Cultural aid can help open up job possibilities for young would-be artists or artisans, said Al-Qattan. The foundation held its first young artist of the year award in 2000, bringing together young people from Gaza and the West Bank – many of whom had never travelled to the other territory. “We realised culture was an underexploited route towards jobs,” he said.

AMQF has since backed Palestinian artists, including awarding 12 scholarships for dance, theatre and music students in 2016 and funding nine theatre and music performances drawing 33,000 Palestinian spectators last year, according to the foundation. 

Measuring the success of investments in behavioural and cultural change is hard, however, admitted Al-Qattan. Since 2007 AMQF has collaborated with the Royal Flemish Theatre, Belgium, on a Performing Arts Summer School (PASS) in Palestine to develop young dancers, choreographers and singers. A 2012 dance production – ‘Badke’, based on Arab folk dance – that came out of PASS has since toured in Palestine, Europe and Asia.  

“The success of that project is measurable in the number of people who saw [Badke]. It also created career paths for a number of people,” he noted. “But there are deeper levels of success to be measured, such as the fact a Palestinian group was able to compete on the international stage.

“As the foundation’s board of trustees, we need to have the sophistication of vision - while insisting on the rigour of measuring success – to allow spaces of development that take time and are difficult to define in numerical terms.”

“The grandchildren may not be interested in the foundation. So you need to either try and get them interested, or make sure the institution has enough assets and the governance structures to carry on”The foundation has contributed to more traditional education projects, too, with the goal of providing a wide-ranging education for Palestine’s youth. The foundation runs a child centre in Gaza, which hosts a theatre, IT lab and library that lends materials to 68 other libraries and trains librarians in the strip, for example. The centre hosts a raft of activities from little painters to the robot engineers club. It reached more than 50,600 children in 2015, according to the foundation.

Limited access is one of the biggest hurdles the foundation has faced since inception, with its staff in Gaza unable to visit projects in the West Bank and vice versa. “Last month I was able to visit Gaza for the first time in 10 years, as I couldn’t get a permit before,” said Al-Qattan. “Such fragmentation is a formidable challenge to any country, let alone a small institution like ours.” 

More broadly, AMQF has faced similar challenges as other family philanthropic endeavours, namely the issue of how to pass the reins to the next generation. “The grandchildren and great-grandchildren may not be interested [in the foundation]. So you need to either try and get them interested, or make sure the institution has enough assets and the governance structures to carry on, which isn’t easy in the Middle East where everything is very linked to the family,” he said. 

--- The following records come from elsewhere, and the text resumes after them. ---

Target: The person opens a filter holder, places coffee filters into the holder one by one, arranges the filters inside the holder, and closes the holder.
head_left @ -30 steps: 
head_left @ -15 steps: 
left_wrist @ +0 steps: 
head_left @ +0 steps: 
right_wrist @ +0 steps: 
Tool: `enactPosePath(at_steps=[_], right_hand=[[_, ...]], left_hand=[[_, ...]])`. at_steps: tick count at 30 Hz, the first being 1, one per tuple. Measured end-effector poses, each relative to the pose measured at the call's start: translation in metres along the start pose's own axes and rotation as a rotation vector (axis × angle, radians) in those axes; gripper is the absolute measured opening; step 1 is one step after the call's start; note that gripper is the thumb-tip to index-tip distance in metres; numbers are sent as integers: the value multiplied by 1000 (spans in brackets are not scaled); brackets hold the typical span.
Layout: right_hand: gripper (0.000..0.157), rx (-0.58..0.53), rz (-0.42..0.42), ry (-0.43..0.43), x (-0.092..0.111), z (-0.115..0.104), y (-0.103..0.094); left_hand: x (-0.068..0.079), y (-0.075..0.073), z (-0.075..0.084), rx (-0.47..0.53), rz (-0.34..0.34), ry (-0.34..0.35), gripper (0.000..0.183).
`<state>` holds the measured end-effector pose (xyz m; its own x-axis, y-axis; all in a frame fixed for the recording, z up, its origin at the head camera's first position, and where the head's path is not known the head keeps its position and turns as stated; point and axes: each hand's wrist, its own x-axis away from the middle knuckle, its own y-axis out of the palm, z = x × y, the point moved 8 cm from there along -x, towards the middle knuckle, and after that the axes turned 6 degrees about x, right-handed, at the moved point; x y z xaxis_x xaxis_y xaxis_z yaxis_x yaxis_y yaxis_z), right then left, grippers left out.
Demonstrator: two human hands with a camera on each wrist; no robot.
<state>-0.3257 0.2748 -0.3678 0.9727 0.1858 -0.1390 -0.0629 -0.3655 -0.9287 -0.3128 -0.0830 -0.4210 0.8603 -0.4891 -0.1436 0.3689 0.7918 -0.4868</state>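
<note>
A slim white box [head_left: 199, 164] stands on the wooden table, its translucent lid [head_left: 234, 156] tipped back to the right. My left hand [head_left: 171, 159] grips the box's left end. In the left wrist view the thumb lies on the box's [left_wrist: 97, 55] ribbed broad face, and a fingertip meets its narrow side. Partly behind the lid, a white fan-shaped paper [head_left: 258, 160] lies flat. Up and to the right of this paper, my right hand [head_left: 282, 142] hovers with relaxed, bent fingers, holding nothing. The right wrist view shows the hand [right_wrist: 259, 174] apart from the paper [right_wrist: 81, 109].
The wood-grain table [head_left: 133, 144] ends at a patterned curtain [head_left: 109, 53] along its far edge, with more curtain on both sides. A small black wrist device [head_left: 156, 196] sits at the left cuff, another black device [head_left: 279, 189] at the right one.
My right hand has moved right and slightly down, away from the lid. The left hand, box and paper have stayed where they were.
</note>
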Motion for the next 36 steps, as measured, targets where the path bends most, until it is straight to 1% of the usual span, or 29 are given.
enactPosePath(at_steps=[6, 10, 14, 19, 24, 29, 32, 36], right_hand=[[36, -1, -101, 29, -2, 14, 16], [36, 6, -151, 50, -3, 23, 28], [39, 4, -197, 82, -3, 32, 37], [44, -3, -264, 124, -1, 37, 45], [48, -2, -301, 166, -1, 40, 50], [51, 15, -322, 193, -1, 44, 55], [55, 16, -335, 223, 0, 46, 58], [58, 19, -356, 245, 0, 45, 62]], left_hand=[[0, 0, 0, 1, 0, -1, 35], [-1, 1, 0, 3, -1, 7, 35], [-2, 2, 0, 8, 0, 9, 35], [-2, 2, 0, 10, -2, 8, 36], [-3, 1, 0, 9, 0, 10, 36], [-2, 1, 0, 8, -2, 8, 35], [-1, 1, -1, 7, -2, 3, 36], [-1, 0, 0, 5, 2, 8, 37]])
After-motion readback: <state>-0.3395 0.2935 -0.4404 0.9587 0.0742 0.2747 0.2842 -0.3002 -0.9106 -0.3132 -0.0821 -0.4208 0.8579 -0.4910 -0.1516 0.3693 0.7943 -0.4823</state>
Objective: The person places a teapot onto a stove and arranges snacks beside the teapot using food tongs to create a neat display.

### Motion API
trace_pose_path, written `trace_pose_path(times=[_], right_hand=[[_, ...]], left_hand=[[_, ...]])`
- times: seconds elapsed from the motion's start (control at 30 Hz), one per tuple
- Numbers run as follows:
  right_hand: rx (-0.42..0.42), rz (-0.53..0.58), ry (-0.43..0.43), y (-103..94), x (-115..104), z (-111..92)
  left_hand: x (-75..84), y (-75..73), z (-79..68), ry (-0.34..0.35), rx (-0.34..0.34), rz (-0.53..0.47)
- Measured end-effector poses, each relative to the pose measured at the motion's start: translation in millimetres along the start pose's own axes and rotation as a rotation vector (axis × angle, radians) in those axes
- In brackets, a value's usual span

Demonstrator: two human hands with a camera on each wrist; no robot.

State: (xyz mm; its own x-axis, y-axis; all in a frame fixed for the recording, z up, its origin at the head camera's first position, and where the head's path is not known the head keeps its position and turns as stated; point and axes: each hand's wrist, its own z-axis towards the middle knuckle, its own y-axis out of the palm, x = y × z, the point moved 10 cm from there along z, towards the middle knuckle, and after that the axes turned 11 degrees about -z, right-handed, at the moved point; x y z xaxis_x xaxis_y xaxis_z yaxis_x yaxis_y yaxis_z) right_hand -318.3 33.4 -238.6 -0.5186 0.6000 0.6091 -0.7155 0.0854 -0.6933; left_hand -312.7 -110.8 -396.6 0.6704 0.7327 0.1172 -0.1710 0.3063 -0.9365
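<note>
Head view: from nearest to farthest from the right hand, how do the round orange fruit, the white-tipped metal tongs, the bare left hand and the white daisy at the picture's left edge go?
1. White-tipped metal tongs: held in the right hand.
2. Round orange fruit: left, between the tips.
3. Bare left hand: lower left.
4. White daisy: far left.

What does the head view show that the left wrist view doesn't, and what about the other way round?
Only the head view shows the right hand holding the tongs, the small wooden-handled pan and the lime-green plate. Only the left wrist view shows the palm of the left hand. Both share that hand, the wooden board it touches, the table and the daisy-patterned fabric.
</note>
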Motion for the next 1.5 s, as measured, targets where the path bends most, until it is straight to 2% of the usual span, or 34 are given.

“We’re expanding our board so it becomes majority non-family and creating a trust fund to allow the foundation to become almost financially independent,” he added. External funding currently makes up 40 per cent of AMQF’s resources. Still, the disparate nature of the Palestinian situation creates an extra layer of difficulty as younger generations are more scattered – and removed – from Palestine, said Al-Qattan. “I was born in Beirut and I’m fluent in Arabic. But [the next generation] has a more tenuous link to Palestine.”

Al-Qattan also believes foundations need a limited lifespan. “[Philanthropists] should never forget they are not a state, nor a surrogate for the state,” he said. “If there were properly provisioned services in the countries where you work – democratically-elected bodies that distribute tax resources – there would be no need for you to exist.”